The Uncommon Knowledge of Elinor Ostrom

by Erik Nordman

Published by Island Press

https://islandpress.org/books/uncommon-knowledge-elinor-ostrom

 

In the 1970s, the accepted environmental thinking was that overpopulation was destroying the earth. Prominent economists and environmentalists agreed that the only way to stem the tide was to impose restrictions on how we used resources, such as land, water, and fish, from either the free market or the government. This notion was upended by Elinor Ostrom, whose work to show that regular people could sustainably manage their community resources eventually won her the Nobel Prize. Ostrom’s revolutionary proposition fundamentally changed the way we think about environmental governance.

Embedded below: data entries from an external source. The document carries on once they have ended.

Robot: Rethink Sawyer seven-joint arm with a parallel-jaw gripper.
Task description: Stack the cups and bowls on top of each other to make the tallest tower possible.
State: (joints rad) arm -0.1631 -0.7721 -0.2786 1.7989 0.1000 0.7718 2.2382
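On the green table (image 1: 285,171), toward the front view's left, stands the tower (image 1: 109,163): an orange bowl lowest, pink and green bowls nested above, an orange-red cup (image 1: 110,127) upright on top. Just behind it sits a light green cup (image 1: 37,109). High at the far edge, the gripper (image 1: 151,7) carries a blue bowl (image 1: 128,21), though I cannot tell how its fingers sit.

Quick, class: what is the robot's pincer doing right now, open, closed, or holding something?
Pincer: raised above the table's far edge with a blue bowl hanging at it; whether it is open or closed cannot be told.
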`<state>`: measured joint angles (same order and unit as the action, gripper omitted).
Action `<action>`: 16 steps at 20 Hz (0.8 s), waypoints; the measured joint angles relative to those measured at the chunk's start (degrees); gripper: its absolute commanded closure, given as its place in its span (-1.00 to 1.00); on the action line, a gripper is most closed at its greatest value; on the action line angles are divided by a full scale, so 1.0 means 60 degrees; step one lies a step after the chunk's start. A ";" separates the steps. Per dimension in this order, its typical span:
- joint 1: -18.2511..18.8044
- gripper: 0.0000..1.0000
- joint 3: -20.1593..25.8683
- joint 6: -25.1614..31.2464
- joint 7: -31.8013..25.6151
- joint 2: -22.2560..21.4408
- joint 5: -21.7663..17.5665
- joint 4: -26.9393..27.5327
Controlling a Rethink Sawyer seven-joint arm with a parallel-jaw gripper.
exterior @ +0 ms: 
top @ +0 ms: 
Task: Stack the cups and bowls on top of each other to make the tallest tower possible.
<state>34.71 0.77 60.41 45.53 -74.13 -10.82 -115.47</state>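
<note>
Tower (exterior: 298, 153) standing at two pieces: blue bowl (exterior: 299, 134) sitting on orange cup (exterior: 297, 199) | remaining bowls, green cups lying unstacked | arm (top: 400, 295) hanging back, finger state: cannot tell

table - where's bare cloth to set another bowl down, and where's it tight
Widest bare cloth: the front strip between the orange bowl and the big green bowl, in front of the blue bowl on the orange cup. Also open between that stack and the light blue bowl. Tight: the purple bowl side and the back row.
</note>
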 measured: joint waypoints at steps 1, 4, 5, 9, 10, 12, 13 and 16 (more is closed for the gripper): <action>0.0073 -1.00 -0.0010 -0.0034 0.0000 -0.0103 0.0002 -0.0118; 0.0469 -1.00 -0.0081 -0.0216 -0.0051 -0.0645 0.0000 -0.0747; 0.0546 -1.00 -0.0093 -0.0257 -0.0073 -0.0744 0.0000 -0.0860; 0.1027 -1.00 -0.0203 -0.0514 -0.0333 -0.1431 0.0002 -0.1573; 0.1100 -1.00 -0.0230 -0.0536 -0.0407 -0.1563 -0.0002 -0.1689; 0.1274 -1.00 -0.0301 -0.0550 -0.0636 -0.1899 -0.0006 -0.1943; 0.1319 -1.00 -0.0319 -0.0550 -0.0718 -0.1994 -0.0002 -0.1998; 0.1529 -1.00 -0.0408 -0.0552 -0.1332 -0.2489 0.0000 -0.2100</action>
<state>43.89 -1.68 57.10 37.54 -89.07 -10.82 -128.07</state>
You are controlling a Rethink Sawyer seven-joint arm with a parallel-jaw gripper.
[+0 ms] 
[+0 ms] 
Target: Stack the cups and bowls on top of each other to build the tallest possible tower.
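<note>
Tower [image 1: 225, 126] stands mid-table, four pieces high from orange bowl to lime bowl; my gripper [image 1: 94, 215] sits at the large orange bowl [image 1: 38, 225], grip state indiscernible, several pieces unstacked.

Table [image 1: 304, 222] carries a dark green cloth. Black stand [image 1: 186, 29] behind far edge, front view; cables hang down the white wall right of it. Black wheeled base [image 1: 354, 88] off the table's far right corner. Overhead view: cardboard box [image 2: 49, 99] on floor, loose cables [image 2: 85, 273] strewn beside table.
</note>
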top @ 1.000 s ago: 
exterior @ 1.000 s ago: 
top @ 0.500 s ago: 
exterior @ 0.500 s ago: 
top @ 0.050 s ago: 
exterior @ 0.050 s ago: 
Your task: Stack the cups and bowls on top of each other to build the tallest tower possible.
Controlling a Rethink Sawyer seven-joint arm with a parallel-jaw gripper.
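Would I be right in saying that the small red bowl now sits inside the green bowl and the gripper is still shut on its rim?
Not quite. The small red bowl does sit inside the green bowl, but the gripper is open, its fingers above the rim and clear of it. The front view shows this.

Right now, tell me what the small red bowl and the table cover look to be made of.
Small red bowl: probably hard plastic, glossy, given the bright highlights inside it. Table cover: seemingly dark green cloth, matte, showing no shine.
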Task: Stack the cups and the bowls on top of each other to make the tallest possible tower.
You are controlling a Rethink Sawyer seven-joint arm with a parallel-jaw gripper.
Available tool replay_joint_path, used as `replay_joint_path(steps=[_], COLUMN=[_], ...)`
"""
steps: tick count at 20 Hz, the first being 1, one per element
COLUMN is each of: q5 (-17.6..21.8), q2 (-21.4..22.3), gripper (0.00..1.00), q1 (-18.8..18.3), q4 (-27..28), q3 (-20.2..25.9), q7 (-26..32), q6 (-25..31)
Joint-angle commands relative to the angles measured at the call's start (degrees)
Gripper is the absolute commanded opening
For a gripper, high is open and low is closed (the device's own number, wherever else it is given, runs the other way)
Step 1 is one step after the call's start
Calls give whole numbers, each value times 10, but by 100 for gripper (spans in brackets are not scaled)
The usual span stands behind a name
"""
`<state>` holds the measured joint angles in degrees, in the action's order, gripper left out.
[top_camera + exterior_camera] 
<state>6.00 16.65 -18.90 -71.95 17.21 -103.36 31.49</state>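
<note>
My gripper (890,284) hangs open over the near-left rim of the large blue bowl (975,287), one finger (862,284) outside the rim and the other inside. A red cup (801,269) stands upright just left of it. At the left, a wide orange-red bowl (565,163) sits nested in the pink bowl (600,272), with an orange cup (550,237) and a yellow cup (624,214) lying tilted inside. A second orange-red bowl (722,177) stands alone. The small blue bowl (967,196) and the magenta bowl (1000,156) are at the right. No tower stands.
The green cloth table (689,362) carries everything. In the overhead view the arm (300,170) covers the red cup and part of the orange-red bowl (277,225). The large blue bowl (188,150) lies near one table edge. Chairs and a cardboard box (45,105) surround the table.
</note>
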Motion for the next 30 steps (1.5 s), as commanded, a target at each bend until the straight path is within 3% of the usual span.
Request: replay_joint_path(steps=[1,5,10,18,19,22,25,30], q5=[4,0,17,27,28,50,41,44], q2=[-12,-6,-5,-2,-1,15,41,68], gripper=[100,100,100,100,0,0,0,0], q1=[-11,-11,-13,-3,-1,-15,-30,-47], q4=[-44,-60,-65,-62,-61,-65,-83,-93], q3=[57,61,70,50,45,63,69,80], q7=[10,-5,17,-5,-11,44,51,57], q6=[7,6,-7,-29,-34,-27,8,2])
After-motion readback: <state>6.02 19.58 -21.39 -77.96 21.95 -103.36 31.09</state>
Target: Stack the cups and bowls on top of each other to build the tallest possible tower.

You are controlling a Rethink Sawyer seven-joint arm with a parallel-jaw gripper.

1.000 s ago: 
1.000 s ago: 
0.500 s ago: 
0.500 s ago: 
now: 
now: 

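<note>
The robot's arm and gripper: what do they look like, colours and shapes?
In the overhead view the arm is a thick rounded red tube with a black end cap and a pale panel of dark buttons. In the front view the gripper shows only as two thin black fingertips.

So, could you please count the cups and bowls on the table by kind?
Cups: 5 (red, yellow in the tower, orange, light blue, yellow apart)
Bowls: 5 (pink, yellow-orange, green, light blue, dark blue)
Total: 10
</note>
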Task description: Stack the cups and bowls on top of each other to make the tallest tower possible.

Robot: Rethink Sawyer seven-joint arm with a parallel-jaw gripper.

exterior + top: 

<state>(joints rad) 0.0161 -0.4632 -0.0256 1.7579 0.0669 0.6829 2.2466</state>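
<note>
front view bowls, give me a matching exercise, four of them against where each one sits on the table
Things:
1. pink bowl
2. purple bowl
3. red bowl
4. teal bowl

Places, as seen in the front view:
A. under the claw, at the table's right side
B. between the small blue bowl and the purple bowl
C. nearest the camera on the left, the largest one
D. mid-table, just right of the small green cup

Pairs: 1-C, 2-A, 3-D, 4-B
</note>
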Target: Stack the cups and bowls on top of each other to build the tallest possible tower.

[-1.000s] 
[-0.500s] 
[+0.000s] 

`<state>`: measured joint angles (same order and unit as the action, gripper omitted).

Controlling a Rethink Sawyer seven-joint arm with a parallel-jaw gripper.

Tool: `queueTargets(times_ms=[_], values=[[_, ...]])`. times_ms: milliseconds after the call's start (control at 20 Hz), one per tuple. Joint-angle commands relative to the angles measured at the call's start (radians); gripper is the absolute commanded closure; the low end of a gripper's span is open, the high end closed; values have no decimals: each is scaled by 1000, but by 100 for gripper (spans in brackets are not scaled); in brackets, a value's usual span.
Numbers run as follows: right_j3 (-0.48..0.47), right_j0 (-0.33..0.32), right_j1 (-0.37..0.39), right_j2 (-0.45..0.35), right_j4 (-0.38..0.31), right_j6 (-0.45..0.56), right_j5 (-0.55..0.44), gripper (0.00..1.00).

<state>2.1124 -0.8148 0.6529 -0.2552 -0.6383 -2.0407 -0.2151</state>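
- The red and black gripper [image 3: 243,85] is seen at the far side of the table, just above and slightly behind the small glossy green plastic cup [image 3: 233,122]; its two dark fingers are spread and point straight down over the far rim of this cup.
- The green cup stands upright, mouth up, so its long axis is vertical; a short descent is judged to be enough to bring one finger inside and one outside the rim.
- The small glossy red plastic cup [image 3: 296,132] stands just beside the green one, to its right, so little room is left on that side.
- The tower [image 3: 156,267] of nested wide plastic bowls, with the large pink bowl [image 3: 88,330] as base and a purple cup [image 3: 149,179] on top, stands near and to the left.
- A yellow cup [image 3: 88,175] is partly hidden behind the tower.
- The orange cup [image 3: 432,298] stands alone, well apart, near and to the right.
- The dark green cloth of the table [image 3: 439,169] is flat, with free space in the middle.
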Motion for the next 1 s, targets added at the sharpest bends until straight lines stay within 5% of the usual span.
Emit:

Excerpt from Chapter 6 – The Climate Commons (pages 105-109)

Tolstoy’s Anna Karenina famously begins, “Happy families are all alike; every unhappy family is unhappy in its own way.” The cases of LA groundwater, Maine lobsters, and València irrigation canals exemplify Tolstoy’s adage. These and other successful resource-using communities all created and enforced rules to sustain their common-pool resources. They all, in some way, exhibit Ostrom’s design principles—from clear boundaries to participatory rule making. Sustainable common-pool resources systems are all alike.

But every unsustainable commons is unsustainable in its own way. In Governing the Commons, Ostrom provided examples of communities that had depleted their common-pool resources. In each case, at least one (and often several) of the design principles were missing. Ostrom was careful to point out that commons will not always be managed sustainably. In fact, the successful long-term management of a commons is the exception rather than the rule.

Earth’s climate system has the attributes of a common-pool resource. The climate system’s limited ability to absorb greenhouse gas pollution makes it a depletable resource. It is difficult, however, to prevent cars and factories from emitting those greenhouse gases. Carbon dioxide in particular has the unusual property of staying in the atmosphere for a long time. That accumulating concentration of greenhouse gases traps heat and changes weather patterns.

The list of climate change impacts happening now is long and ever growing. Fires rage in the American West and in Australia. Arctic sea ice melts, and glaciers retreat. Cities from Boston to Miami are inundated as the oceans rise. It is not an exaggeration that every single community now feels the effects of climate change. The latest US National Climate Assessment concluded,

“With continued growth in emissions at historic rates, annual losses in some economic sectors are projected to reach hundreds of billions of dollars by the end of the century—more than the current gross domestic product of many US states.

It’s no wonder that young people like Greta Thunberg are demanding climate action. This is the world they are inheriting.

The future has a habit of becoming the present. Predictions in the early 1990s for rising waters, fires, and heat waves seemed so far off. Yet, here they are. People all over the world, right now, are grappling with the damages from climate change. We can, however, try to limit the impact climate change has on human lives, but only if we work together.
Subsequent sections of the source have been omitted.